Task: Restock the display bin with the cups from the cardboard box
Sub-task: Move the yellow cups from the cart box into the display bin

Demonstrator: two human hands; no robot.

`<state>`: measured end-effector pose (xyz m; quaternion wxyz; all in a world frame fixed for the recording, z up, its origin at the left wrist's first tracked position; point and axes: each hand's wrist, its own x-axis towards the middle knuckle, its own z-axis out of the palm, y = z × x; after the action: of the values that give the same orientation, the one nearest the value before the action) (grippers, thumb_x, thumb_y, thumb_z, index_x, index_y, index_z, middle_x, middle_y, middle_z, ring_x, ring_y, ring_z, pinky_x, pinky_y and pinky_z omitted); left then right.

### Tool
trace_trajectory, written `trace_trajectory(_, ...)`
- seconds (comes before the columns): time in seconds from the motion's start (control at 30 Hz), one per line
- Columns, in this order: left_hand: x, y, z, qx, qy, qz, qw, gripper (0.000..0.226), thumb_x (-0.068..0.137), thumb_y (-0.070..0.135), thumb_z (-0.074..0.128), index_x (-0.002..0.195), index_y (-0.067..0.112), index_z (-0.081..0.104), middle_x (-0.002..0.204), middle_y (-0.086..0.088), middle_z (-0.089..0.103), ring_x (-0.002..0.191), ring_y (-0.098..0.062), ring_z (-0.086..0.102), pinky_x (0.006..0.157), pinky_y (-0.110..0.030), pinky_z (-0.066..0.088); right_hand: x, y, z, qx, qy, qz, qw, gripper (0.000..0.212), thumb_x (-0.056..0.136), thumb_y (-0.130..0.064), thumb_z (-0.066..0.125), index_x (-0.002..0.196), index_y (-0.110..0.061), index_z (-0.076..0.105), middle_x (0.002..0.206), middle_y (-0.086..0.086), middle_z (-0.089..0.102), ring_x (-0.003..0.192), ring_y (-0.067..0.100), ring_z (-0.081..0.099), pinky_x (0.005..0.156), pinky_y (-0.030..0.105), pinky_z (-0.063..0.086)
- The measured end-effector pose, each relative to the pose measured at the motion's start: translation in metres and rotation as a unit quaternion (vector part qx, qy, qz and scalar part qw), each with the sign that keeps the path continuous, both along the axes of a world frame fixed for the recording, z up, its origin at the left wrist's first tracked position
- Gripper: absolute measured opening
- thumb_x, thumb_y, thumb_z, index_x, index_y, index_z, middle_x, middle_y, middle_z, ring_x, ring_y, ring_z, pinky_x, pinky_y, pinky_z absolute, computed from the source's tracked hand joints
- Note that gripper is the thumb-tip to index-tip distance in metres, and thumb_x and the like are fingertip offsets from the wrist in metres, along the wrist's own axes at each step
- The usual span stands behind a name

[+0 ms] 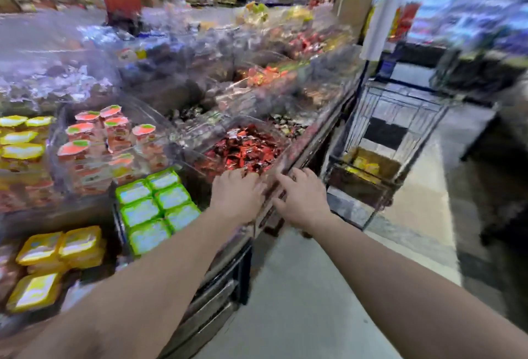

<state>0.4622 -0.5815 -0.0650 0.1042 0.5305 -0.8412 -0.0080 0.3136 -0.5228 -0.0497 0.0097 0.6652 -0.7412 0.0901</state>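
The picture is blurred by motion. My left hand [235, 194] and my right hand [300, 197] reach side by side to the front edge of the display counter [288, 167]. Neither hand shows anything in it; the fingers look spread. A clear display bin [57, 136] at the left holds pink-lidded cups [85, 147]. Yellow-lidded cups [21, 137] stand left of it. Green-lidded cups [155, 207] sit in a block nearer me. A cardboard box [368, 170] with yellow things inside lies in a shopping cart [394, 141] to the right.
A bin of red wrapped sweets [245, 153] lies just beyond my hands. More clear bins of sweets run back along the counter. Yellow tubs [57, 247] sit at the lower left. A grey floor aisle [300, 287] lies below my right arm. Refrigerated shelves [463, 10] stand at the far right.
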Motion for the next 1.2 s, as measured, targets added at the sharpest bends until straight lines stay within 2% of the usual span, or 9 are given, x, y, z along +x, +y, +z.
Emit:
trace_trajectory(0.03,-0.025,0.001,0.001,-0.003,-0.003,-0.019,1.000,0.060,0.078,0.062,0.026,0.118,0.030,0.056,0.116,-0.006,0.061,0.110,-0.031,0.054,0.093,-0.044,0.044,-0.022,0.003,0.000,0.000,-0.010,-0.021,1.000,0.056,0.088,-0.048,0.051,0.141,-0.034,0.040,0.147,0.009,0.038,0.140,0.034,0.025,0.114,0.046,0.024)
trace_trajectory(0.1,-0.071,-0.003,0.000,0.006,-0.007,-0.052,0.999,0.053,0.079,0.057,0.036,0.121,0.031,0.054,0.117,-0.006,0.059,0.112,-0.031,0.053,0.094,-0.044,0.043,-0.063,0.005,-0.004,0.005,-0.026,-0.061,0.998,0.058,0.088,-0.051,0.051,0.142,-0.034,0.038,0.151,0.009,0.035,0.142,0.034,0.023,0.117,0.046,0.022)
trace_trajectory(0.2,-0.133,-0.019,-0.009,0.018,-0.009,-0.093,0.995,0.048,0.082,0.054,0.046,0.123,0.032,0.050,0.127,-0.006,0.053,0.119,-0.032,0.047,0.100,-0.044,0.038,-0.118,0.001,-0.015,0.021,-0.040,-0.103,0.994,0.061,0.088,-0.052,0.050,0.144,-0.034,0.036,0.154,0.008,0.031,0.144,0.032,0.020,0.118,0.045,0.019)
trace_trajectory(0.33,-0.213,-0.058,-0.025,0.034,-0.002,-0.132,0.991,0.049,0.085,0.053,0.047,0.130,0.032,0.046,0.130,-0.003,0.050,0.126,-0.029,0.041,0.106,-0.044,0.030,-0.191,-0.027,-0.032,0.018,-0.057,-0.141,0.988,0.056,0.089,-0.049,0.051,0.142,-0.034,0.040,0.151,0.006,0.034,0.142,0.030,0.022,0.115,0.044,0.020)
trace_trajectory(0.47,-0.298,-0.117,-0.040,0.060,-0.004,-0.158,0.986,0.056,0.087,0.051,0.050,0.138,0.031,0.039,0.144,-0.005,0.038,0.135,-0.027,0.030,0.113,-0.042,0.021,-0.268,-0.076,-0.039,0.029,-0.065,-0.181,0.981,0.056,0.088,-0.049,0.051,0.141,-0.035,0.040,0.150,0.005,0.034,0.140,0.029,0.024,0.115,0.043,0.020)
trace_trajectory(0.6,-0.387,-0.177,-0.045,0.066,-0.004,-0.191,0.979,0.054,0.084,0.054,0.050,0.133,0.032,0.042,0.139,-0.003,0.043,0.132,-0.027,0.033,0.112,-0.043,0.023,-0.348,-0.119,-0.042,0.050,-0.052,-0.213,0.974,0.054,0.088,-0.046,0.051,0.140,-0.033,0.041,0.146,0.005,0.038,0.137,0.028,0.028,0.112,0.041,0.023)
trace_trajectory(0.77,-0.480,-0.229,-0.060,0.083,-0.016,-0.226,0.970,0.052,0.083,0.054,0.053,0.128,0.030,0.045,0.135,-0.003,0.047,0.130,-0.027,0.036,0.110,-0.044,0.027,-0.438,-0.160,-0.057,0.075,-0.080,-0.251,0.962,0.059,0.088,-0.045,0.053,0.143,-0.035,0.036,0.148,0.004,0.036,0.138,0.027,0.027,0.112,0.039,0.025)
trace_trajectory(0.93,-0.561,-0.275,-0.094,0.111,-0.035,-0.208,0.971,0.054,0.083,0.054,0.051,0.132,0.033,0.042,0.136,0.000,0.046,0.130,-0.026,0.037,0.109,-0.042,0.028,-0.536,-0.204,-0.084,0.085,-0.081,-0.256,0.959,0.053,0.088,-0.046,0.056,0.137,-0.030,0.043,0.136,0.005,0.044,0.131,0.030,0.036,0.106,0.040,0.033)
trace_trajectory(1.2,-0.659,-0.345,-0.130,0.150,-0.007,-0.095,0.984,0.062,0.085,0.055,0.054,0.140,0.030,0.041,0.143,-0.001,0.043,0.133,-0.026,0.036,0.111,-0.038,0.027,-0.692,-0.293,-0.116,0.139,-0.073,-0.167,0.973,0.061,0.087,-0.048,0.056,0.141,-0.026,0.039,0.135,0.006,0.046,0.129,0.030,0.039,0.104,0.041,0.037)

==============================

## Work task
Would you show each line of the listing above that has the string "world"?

## Response to this exercise
`<state>`: measured end-effector pose (xyz m; quaternion wxyz; all in a world frame fixed for the recording, z up, its origin at the left wrist's first tracked position; point and axes: each hand's wrist, its own x-axis towards the middle knuckle, its own z-axis out of the palm, y = z × x; after the action: of the values that give the same orientation, the one nearest the value before the action) (grippers, thumb_x, thumb_y, thumb_z, index_x, index_y, index_z, middle_x, middle_y, middle_z, ring_x, ring_y, ring_z, pinky_x, pinky_y and pinky_z omitted); left then right.
- The measured end-effector pose, each relative to the pose measured at the motion's start: translation in metres and rotation as a unit quaternion (vector part qx, qy, qz and scalar part qw), each with the sign that keeps the path continuous, both along the axes of a world frame fixed for the recording, z up, its origin at the left wrist's first tracked position

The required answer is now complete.